BFD was a good show. wolfmother and franz ferdinand have confirmed themselves on my personal list of must-see acts. the strokes were okay, but i have a feeling we just caught them on an off-day. i took massively sick pictures of wolfmother but my camera got confiscated a few bands thereafter when security determined that my lenses were detachable. that's fine, i got what i wanted. nothing that a cold fat glass of corona can't fix :)

i'm taking the next week off from work to catch up on life as a vegetable, live music whore, pseudo photographer, and other random what-nots.

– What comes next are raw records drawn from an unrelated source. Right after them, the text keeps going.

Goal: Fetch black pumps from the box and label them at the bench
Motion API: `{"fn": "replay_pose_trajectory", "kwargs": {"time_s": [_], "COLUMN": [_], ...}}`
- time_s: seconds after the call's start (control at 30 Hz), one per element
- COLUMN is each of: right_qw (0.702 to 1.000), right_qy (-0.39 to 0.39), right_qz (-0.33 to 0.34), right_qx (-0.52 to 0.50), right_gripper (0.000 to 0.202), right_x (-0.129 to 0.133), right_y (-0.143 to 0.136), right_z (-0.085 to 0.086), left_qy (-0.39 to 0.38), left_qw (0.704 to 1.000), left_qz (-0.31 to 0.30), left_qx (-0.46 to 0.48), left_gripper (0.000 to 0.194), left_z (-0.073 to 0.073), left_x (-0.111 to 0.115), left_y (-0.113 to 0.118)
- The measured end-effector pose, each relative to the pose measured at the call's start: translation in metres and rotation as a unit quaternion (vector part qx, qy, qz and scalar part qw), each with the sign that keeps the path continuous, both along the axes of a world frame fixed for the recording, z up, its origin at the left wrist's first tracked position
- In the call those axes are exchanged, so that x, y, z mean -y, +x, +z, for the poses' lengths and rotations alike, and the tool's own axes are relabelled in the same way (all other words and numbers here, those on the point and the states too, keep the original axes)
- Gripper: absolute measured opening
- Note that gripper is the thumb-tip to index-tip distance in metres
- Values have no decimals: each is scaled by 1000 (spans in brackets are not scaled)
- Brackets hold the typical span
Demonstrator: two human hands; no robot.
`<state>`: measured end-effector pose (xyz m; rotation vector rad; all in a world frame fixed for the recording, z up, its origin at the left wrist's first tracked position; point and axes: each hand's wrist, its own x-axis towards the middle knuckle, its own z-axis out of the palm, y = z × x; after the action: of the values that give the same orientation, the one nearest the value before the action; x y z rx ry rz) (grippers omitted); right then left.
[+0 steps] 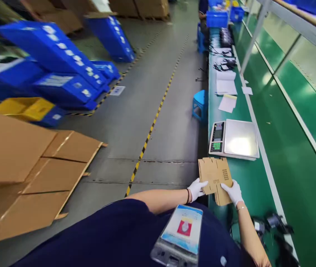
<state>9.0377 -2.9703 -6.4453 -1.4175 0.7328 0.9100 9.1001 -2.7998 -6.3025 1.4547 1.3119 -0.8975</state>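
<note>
On the far left we see flattened brown cardboard sheets [35,174] lying on the grey floor, with blue crates [55,63] and a yellow bin [24,108] stacked behind them, and a yellow-and-black floor line [152,126] running up the aisle. Moving right, our left hand [196,189], in a white glove, is closed on the left edge of a small stack of flat die-cut carton blanks [215,178], fingers curled over the cardboard. The stack sits at the near edge of the green workbench [247,178], tilted a little and just in front of a digital weighing scale [234,139]. Our right hand [233,192], also gloved, clamps the lower right corner of the same blanks, thumb on top. We judge that we are squaring up or picking off the flat blanks, with both hands steadying the pile; the next move seems to call for separating one blank from the rest without letting the others slide off the bench edge. A badge holder [181,233] hangs at our chest. Farther along the bench lie loose papers [226,87] and a blue stool [200,105] stands beside it, while dark cables [275,226] lie near our right forearm.
</note>
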Motion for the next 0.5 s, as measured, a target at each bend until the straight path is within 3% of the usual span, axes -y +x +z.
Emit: {"fn": "replay_pose_trajectory", "kwargs": {"time_s": [0.17,0.27,0.4,0.5], "right_qw": [990,971,927,889], "right_qy": [-13,-6,-69,-145], "right_qz": [-137,-236,-368,-435], "right_qx": [7,28,14,2], "right_gripper": [85,86,105,128], "right_x": [15,21,30,42], "right_y": [-29,-44,-44,-29], "right_z": [22,40,58,62], "left_qy": [-69,-108,-129,-148], "left_qw": [997,974,874,815], "left_qz": [-46,-190,-458,-553], "left_qx": [5,60,100,88], "left_gripper": [56,61,49,45], "left_z": [-1,1,-13,-33], "left_x": [-5,-5,2,21], "left_y": [2,11,42,64]}}
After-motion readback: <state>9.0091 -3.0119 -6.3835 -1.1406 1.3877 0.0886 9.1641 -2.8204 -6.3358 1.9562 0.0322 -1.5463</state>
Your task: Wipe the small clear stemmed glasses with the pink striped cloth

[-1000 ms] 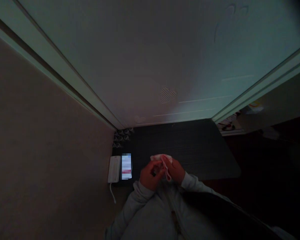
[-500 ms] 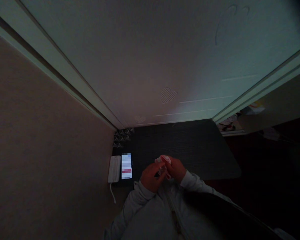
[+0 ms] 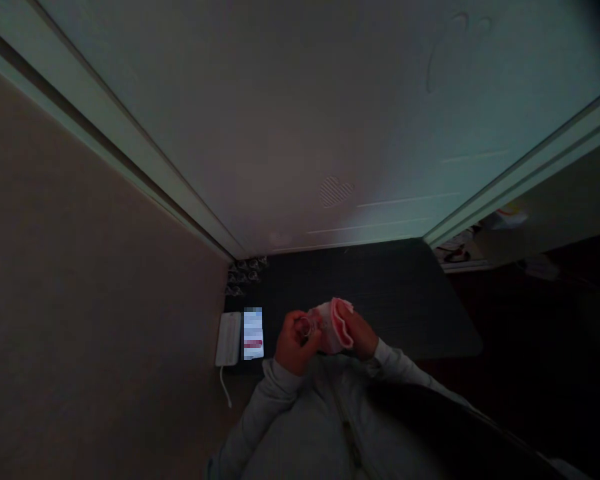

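Note:
My left hand (image 3: 291,347) is closed around a small clear round piece (image 3: 306,326), which looks like glass, with its round rim showing. Its exact kind is hard to make out in the dim light. A pink and white cloth (image 3: 333,328) is gripped by my right hand (image 3: 363,335), with a folded edge standing up along the fingers. The cloth's left side meets the clear piece and the left fingertips. Both hands are above the near edge of the dark tabletop (image 3: 380,287), close to my body.
Several small clear pieces (image 3: 241,275) stand in rows at the tabletop's back left corner. Nearer lie a lit phone (image 3: 253,333) and a white box-shaped device (image 3: 229,339) with a cable. A white panel (image 3: 280,133) with embossed hearts rises behind; a wall (image 3: 105,280) borders the left.
The cloth has been spread wider, and its folded edge now stands up by my right hand. My left hand has shifted slightly left, and the clear piece shows more plainly.

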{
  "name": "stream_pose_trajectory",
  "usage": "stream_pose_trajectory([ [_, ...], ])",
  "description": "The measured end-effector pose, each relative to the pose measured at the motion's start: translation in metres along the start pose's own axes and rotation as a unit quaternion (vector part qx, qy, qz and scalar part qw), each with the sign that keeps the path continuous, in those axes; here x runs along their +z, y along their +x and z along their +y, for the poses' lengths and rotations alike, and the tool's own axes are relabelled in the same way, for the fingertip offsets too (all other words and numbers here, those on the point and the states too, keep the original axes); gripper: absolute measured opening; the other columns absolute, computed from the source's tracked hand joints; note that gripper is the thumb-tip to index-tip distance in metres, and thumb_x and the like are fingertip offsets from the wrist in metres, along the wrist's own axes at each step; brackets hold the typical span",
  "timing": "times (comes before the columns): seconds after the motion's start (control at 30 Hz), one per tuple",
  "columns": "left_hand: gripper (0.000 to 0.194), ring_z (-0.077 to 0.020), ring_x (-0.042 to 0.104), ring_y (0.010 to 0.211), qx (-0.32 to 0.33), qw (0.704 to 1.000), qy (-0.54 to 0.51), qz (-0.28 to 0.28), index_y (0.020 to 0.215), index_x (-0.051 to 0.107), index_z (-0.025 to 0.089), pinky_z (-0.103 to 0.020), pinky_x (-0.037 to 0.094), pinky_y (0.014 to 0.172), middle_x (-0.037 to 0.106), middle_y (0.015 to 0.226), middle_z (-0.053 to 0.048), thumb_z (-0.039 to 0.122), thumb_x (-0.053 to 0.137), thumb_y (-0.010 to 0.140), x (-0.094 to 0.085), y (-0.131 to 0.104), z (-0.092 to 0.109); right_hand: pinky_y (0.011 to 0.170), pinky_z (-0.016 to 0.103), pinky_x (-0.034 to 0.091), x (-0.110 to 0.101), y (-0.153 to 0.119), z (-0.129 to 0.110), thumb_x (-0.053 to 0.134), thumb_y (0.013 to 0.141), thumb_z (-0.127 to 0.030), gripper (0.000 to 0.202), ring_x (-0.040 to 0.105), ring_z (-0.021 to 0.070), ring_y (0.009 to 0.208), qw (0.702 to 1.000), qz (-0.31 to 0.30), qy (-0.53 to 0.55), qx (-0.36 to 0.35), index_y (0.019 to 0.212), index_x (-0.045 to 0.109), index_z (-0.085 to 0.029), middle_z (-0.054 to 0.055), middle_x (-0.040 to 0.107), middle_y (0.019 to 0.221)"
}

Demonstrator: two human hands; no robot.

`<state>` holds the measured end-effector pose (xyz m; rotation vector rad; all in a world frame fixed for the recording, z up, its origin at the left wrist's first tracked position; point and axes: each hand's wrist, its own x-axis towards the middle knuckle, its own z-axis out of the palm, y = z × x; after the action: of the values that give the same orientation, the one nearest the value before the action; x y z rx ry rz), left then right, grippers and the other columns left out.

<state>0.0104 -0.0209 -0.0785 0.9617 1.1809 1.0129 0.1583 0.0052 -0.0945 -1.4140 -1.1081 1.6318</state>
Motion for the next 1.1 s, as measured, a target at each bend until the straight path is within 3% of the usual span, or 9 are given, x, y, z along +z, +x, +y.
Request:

prepping up now for the long drive back to the city of angels through highway 1 along the coast. the partner-in-crime and i are pretty damn stoked!!!!

three years ago.

i got an unexpected phone call during the day, and found myself pacing rapidly outside the atrium. the cubicle farm with a view must have thought i was a crackhead.

i always find it amusing when you're so involved with a task, that you begin to drown out both the outer world and the silver lining between the environment and yourself. it's a wonderful detachment. those days when you forget who you are and where you are headed because you're so immersed in what you're doing. but when somebody unexpectedly pulls you out of the water it's either one of two things - the relieving gasp of air that hits your face, or the jolt of panic slithering through your veins knowing you're in deep doggie doo doo. either which way, you realize that you've been underwater. better than not knowing at all, i guess.

i know a lot of people who like hiding behind their walls of contentment. judgmental against anything other than their portioned sliver of sunshine. but at what point do you really believe, that you're in the right place where you want to be? for all the comforts that we all seek, can be earmarks of accomplishment and taints of fallible circumstance all at once.


all the new beginnings..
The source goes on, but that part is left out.